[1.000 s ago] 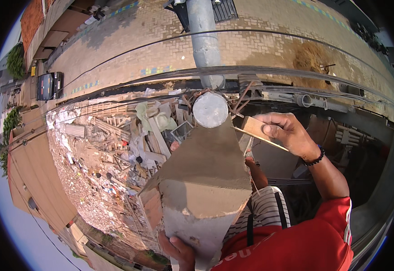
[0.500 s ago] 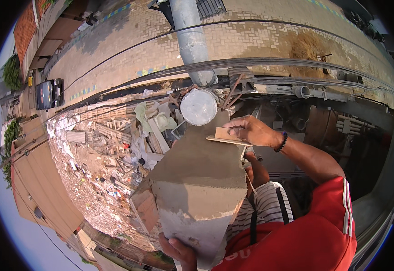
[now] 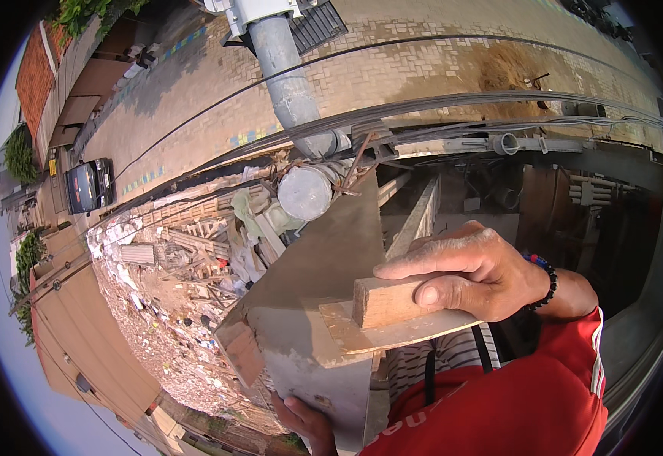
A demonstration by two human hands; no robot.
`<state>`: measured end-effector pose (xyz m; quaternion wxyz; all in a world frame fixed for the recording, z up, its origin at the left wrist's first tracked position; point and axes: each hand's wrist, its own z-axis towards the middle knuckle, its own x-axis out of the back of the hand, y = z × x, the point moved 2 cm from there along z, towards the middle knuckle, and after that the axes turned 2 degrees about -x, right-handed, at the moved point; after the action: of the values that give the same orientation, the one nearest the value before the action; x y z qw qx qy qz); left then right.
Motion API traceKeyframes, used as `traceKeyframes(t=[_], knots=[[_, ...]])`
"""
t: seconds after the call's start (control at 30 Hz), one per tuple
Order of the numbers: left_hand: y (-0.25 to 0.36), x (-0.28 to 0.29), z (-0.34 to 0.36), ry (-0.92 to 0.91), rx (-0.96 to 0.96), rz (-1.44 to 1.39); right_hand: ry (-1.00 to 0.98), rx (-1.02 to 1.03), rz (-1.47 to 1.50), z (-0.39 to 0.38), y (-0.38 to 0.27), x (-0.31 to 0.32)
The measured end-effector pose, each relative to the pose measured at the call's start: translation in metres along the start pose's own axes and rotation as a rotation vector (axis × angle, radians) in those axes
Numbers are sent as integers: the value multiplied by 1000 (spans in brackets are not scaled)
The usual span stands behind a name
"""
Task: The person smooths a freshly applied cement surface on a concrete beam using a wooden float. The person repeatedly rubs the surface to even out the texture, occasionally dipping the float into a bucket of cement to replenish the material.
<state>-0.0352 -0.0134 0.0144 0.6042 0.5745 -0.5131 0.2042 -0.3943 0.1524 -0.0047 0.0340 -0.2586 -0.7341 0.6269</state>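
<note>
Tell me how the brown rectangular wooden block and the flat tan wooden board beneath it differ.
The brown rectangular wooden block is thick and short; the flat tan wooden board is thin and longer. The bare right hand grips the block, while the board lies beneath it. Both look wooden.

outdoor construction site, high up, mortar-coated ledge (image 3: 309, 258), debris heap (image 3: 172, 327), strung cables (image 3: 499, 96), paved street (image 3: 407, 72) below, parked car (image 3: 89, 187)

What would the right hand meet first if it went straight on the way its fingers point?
The right hand, holding the wooden float, would likely meet the grey mortar surface first; depth is unclear, so it might pass above.
</note>
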Motion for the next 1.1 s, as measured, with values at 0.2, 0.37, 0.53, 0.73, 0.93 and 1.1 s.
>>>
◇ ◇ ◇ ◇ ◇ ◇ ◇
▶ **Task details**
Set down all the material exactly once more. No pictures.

▶ **Response area**
[1.000 s ago] 
[0.500 s ago] 
[now] 
A demonstration by two human hands; no robot.
`<state>`: measured end-effector pose (xyz m; quaternion wxyz; all in a world frame fixed for the recording, z up, its origin at the left wrist's first tracked position; point and axes: each hand's wrist, its own z-axis towards the middle knuckle, its own x-axis out of the back of the hand, y = z × x, the point moved 2 cm from there along z, towards the middle knuckle, and after that the axes turned 2 degrees about -x, right-handed, at the moved point; after the action: of the values that give the same orientation, the one nearest the value before the action; x y z qw qx qy qz); left then right.
Motion API traceKeyframes, used as `traceKeyframes(t=[_], knots=[[_, ...]])`
"""
t: seconds after the call's start (control at 30 Hz), one per tuple
Order of the numbers: left_hand: y (-0.25 to 0.36), x (-0.28 to 0.29), z (-0.34 to 0.36), ry (-0.92 to 0.91), rx (-0.96 to 0.96), rz (-1.44 to 1.39); right_hand: ry (-1.00 to 0.98), rx (-1.02 to 1.03), rz (-1.47 to 1.50), z (-0.39 to 0.38), y (-0.38 to 0.27), x (-0.31 to 0.32)
The measured end-effector pose, each relative to the pose measured at the call's start: translation in metres along the start pose's own axes and rotation as a rotation vector (axis × angle, radians) in those axes
Numbers are sent as integers: the value multiplied by 1000 (spans in brackets are not scaled)
The usual span stands behind a name
"""
Task: The person smooths a freshly applied cement surface on a concrete beam using a wooden float. The person repeatedly rubs the surface to even out the texture, occasionally dipping the float into a bucket of cement to replenish the material.
<state>-0.0352 -0.0134 0.0144 0.6042 0.5745 -0.5131 0.2042 -0.3943 0.1524 -0.0047 0.0340 -0.2586 -0.7341 0.6269</state>
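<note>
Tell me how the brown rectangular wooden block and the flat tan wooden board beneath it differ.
The brown rectangular wooden block is thick and short; the flat tan wooden board is thin and longer. The bare right hand grips the block, while the board lies beneath it. Both look wooden.

outdoor construction site, high up, mortar-coated ledge (image 3: 309, 258), debris heap (image 3: 172, 327), strung cables (image 3: 499, 96), paved street (image 3: 407, 72) below, parked car (image 3: 89, 187)

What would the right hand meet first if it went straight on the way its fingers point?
The right hand, holding the wooden float, would likely meet the grey mortar surface first; depth is unclear, so it might pass above.
</note>
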Motion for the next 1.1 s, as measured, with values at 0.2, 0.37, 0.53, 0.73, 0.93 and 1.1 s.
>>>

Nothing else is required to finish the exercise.